Give these moves a go with your foam roller:
- Upper Back (Thoracic Spine)
Lay the roller length ways on the ground. Position your mid-back against the roller just underneath your shoulder blades. Your knees should be bent and feet flat on the floor with your bum lifted in a tabletop, hands should be off the ground rested across your chest. From here slowly roll forward and back to move the roller along the mid-length of your back and the top of your shoulder blades.
- Latissimus Dorsi
Lie on your right side as if you were going to do some Jane Fonda style leg raises. Place the foam roller length ways underneath your right arm along your bra line and extend your right arm along the floor. Lightly place your left hand on the floor for support. Now move along the roller so it rolls from your armpit to just above your waist. Repeat on the left side.
Laying face down, place the roller underneath both your thighs, near your hips. To support your bodyweight, position your elbows and forearms so they are flat on the floor in front of you, your feet should hover just above the floor.

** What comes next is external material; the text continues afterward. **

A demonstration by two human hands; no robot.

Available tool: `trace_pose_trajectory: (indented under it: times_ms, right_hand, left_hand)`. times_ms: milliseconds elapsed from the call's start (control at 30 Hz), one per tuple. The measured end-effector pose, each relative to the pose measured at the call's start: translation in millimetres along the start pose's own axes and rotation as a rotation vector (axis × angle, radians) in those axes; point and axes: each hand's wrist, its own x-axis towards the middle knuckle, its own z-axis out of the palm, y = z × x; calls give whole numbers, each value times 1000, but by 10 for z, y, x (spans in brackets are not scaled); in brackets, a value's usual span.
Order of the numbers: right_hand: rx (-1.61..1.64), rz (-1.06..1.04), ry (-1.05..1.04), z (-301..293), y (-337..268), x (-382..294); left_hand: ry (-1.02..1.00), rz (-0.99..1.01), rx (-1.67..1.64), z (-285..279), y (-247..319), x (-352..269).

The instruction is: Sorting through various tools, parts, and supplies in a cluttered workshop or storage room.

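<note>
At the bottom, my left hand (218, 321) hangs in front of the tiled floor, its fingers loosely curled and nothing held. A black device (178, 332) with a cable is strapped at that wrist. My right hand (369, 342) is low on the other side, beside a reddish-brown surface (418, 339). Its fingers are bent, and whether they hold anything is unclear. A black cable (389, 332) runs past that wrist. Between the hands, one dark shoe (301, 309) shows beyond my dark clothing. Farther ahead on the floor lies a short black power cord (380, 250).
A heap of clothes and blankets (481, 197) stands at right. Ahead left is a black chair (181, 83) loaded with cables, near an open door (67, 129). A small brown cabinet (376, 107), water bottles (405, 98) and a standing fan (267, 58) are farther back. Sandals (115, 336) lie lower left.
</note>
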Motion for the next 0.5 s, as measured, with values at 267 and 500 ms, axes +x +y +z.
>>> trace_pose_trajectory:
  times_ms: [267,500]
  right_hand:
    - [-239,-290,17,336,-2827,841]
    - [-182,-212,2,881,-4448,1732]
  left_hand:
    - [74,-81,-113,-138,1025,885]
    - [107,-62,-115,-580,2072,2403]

From here, move the roller up and down the length of your thighs (pelvic bone to just above your knees by pushing through your arms.
- Iliotobial (IT) Band
With the roller length ways on the ground, lay your right hip against the length the roller. Cross your left leg over the top of the right and place both hands out on the ground in front of you for support. Now, roll along the outside of the thigh (hip to above your knee) by moving your body back and forth over the roller. Repeat on the left side.
Lay the roller on the ground lengthways and with straight legs sit your butt on the foam roller, take your arms behind you and place your palms down, arms straight as if you were going to do a tricep dip. Now bend one leg and angle your body so one butt cheek is taking all of the weight, with smaller rolls than in the previous exercises move your glute back and forth across the roller. Repeat on the opposite side.